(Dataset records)
>>>>
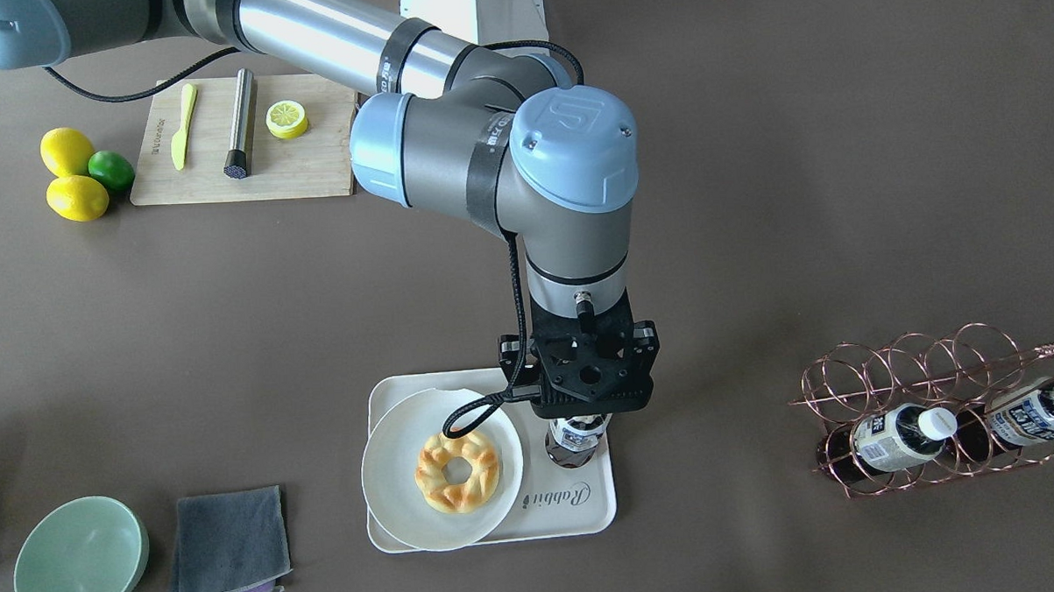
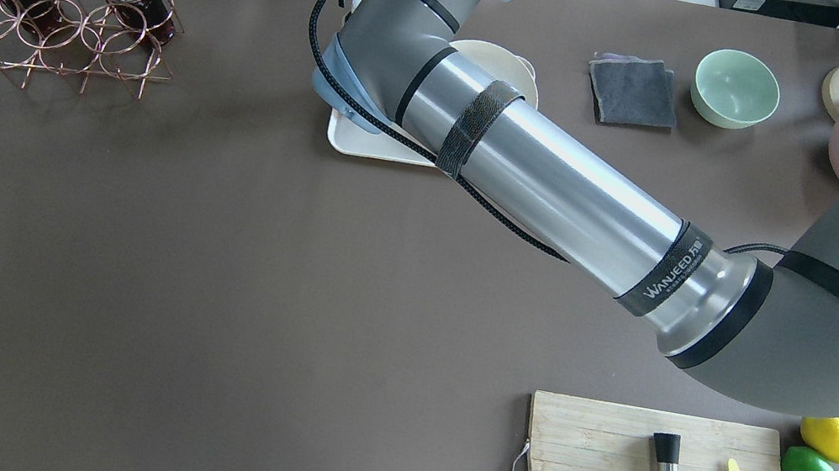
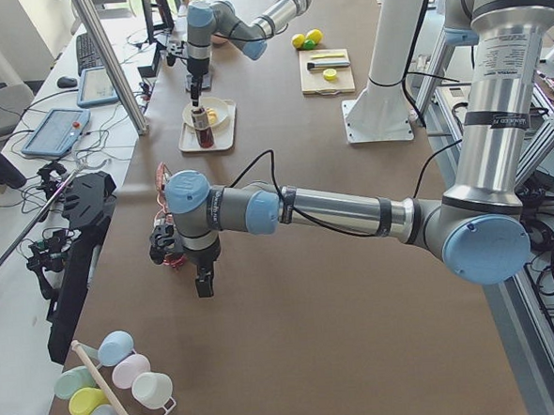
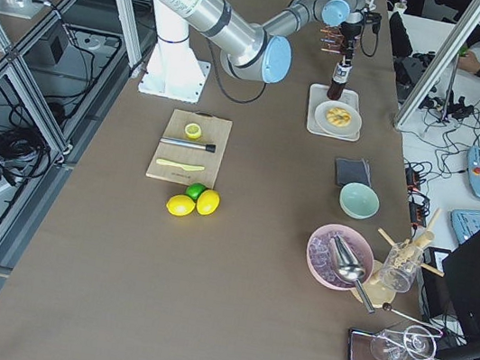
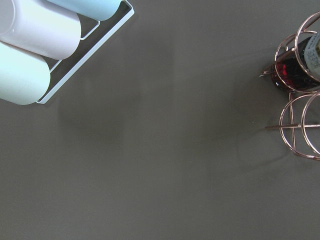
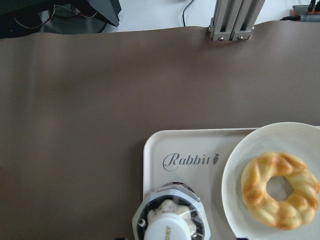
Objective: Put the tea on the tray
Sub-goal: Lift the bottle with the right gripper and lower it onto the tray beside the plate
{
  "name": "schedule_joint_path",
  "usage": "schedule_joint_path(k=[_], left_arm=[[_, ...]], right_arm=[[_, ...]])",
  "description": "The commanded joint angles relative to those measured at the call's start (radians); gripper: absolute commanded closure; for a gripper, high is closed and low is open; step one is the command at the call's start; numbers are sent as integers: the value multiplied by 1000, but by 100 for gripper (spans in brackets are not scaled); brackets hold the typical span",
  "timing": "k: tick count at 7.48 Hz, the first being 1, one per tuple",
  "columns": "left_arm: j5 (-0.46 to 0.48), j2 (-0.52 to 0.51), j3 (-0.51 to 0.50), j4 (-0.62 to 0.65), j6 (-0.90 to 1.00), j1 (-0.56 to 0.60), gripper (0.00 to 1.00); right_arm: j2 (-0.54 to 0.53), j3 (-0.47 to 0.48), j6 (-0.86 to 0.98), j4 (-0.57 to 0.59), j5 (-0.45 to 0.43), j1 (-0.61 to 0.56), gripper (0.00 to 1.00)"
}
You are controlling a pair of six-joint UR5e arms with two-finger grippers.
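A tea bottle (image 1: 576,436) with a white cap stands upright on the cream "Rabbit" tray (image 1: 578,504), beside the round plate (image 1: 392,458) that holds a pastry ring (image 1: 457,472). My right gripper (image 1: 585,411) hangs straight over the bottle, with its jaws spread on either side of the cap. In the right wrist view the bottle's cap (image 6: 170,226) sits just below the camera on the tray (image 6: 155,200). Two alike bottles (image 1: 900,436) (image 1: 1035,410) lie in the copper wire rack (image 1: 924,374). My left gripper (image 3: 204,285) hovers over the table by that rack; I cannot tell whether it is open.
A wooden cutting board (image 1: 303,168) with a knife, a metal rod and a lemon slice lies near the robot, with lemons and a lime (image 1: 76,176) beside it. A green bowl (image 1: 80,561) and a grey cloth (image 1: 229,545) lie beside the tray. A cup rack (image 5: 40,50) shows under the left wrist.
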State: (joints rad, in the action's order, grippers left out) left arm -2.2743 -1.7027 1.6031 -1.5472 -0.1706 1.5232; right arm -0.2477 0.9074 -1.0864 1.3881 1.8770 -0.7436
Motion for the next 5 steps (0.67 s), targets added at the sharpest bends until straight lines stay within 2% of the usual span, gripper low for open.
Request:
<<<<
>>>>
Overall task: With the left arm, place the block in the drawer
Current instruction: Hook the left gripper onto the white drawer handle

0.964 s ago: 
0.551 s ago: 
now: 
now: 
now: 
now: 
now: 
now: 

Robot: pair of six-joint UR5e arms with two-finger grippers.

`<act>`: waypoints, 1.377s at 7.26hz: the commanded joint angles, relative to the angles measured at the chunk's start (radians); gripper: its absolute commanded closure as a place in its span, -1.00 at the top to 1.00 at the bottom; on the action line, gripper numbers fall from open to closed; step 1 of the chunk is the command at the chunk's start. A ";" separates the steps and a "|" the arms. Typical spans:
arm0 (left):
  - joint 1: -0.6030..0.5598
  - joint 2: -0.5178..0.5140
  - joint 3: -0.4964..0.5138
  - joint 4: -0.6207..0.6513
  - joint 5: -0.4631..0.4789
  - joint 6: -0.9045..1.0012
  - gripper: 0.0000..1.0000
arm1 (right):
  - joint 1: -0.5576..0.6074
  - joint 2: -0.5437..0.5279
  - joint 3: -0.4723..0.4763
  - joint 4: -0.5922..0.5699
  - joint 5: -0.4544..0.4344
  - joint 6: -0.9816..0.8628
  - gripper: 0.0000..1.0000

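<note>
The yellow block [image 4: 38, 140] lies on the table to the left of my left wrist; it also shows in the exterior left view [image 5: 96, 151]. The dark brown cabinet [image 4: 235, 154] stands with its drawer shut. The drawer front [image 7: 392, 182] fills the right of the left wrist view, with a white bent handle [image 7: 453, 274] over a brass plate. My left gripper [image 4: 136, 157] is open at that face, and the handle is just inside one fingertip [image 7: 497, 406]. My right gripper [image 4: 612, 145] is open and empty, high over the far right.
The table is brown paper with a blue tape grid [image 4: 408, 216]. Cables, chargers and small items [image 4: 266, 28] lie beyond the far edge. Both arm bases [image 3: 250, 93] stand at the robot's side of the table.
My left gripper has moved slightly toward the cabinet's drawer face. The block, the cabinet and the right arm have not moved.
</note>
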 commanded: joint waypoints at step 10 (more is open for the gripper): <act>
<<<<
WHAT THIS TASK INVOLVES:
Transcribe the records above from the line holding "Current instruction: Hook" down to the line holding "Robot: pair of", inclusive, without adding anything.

YOUR RESPONSE:
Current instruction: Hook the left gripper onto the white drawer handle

0.964 s ago: 
0.551 s ago: 
now: 
now: 
now: 
now: 
now: 
now: 

Robot: pair of six-joint UR5e arms with two-finger grippers.

Output is complete for this exercise.